Dr. Maund performed the post mortem examination immediately after the body was found. He noted a bloody froth at Melville’s mouth and ears, as well as several scratches in his arm in the shape of a cross that were apparently made with a nail. There were various signs in the body that correlated with the strangulation, including the presence of blood in the lungs and the scalp being engorged with blood. There were no signs of struggle, the body and organs appeared perfectly healthy apart from the effects of the strangulation, and there were no visible signs of disease of the brain. It was estimated that he had committed suicide at around midnight.
At midday, the city coroner, Dr. Youl, performed an inquest before a jury. Dr. Maund, Governor Wintle, Dr. McCrea, and James Rowley testified at the inquest. Wintle explained that from 8:00pm to 6:00am the only key to Melville’s cell was in his possession, meaning that only Wintle had the ability to enter the cell during the night, ruling out foul play by others in the prison.
The jury came to the verdict that Melville met his end by felo de se, which was the legal term for a felonious suicide. He was deemed to have been perfectly sane when he undertook the action. Under British law, suicide was illegal and those who died by their own hand were to be buried in unconsecrated ground.
Curiously, in Melville’s cell, the deceased had seemingly scrawled a message onto the wall in lead pencil before his death, which read:
I am to suffer nothing. My name is not T. Smith but — Macullum. I intend to defeat their purpose and to die in my bed with a smile by my own hand ; and thus by my keenneys to defeat their most secret intentions and these steps are taken to give me an opportunity of doing so, as it is in my power to prove that I am not the man I am taken for.

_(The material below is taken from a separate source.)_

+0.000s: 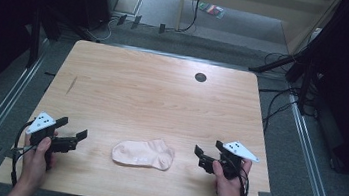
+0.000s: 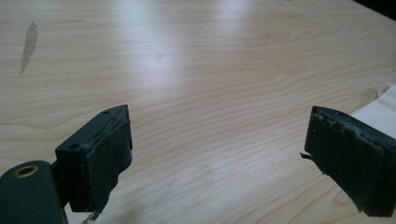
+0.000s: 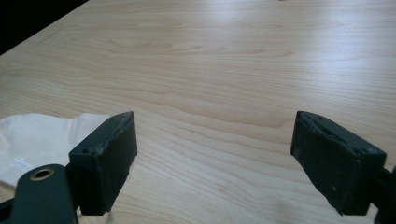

According to contemporary reports, a death mask was made by Professor Schier. There has been some confusion as to whether the death mask labelled “Melville” on display in Melbourne Gaol is that of Captain Melville or of George Melville, one of the McIvor Escort robbers who was executed in the gaol, though it is generally accepted to be the latter.
It has been insinuated that there was foul play involved in Melville’s death. None of the information provided during the inquest raises questions about whether Melville took his own life, and the message found on his cell wall not only corroborates this, but gives motive. It is very unlikely that Wintle would have used the downtime during the night, when he was the only one with keys to Melville’s cell, to go into the cell and choke Melville to death, even as revenge for the attack in July. Rather, it seems that Melville was determined to end his life rather than endure incarceration for decades or even face execution for his attack on Wintle, and waited until he was no longer on medical watch to do so. In the end, it seems that Melville got the last laugh by ending things on his own terms, but it seems unlikely that there were many tears shed at his passing.